He walked as if still in a daze, no longer looking back, the collapsed building by now lost in the distance. Bird calls came from the woods around him and occasionally there was the rustle of some foraging creature in the undergrowth. Not a single cloud blemished the sky that morning and, even looking away from the sun, its azure hurt the eye.

He wiped a hand across his cheek, smudging the dirt there with his own tears, and his mind fought to subdue the images from the nightmare. His foot slipped in the mud, but he recovered and kept walking.

When he had come to some time before, he had found himself lying by the side of the track under the cover of trees. He vaguely remembered having been dragged there by Phelan during the night to escape from the worst of the storm, the Irishman talking to him, telling him something, the words difficult to recall. Something about being too late again … but at least some were saved … and now it was finished, it was over … It made no sense to him, but maybe it would when
the ache had left his head and his thoughts had settled. He wondered why Phelan had left him.

His shirt and trousers already beginning to stiffen as they dried, he went on. At times his steps were uncertain, his mind confused, and when visions of Grace finally overwhelmed him, he dropped to his knees, and clawed his fingers into the moist earth. He wept.

 

The front door of the Lodge House was still open and for a wild, irrational moment, he wondered if he would find Grace inside. It was a madness, and he did not even pause outside the gate; she was gone, lost to him forever, and the time of madness had gone too.
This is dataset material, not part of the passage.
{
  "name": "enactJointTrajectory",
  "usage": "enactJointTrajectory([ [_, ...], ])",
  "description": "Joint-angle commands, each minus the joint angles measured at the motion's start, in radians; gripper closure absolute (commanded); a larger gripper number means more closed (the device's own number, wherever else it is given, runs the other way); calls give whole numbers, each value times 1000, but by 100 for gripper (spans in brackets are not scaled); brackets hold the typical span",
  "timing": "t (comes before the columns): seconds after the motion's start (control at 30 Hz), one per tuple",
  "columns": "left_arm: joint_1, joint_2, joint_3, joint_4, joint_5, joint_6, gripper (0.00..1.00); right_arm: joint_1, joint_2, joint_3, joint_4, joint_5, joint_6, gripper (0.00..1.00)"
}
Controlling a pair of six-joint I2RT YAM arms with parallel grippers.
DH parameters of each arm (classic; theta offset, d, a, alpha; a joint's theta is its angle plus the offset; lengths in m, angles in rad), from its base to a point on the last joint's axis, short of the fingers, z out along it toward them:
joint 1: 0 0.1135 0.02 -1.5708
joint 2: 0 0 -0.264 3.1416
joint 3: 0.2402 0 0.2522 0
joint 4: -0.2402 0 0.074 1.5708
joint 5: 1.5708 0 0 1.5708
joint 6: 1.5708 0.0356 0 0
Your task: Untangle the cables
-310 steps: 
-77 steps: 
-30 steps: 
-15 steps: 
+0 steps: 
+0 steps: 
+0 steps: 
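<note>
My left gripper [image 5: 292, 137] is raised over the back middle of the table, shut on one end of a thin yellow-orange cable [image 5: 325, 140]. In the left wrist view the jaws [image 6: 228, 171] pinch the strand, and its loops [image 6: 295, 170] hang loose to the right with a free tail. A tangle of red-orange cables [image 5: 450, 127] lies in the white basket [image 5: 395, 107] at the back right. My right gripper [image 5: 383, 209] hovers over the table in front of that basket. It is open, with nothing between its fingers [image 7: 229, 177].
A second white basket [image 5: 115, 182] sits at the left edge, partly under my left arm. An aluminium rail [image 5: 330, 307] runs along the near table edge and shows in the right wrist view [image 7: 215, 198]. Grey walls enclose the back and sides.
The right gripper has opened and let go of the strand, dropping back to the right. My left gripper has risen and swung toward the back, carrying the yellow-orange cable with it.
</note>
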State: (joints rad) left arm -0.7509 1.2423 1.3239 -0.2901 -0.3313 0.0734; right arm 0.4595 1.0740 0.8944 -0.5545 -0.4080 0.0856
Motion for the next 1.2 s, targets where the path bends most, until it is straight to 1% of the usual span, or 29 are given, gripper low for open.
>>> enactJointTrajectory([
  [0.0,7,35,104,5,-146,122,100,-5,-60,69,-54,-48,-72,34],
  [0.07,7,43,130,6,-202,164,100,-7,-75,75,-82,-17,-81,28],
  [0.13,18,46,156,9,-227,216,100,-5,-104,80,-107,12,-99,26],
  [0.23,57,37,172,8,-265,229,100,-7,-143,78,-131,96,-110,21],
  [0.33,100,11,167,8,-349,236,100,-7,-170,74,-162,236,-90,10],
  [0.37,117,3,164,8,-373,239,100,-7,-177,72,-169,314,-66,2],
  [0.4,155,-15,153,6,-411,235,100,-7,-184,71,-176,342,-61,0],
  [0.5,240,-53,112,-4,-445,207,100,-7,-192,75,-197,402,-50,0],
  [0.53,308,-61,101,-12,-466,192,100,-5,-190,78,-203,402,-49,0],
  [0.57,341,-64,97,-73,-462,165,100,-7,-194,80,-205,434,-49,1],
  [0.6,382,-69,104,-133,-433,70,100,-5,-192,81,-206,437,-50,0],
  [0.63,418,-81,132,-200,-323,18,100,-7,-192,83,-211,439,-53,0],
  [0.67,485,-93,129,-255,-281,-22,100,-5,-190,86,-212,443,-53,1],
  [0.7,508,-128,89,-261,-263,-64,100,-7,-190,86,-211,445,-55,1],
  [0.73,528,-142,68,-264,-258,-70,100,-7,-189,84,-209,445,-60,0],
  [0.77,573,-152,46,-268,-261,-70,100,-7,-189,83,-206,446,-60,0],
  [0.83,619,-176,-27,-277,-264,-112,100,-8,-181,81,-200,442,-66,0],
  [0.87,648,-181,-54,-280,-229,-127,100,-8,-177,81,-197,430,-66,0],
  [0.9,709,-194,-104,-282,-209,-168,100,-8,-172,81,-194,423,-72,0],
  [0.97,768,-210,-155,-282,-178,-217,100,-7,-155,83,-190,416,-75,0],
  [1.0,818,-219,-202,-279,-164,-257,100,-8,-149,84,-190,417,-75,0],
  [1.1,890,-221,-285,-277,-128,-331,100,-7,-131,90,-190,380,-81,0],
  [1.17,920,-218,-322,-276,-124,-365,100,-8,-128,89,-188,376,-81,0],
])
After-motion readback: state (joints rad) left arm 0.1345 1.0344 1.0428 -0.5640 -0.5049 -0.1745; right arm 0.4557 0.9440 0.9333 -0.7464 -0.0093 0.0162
He turned into the narrow road that led to the village.

The tower of St Giles’ rose above the treetops, but he averted his gaze. Only when he reached the lychgate and the sharp
kaa
of a crow startled him did he look through the opening at the old church. The carrion crow was perched on a headstone not far from the porch, its dagger-like bill stabbing at the air in short, jerky movements. It became still, its black eye observing the observer.

Then it was gone, powerful thrusts of its wings taking it high over the tower, its cry becoming remote, a faint echo without resonance and of no significance.

Ash went on, descending the hill, passing the silent school. When he walked by Ellen Preddle’s cottage, tucked in between its neighbours, he noticed a small upstairs window was broken. He did not stop, even though he glimpsed a shadowy figure watching him from behind a lace curtain in a window on the ground floor. He gave no thought at all to the equipment left inside the cottage. The village was very still and very quiet, his own soft footsteps the only sound to be heard. Windows in other houses were broken too, and the wall outside one was smoked black, its door open wide as if its occupants had fled.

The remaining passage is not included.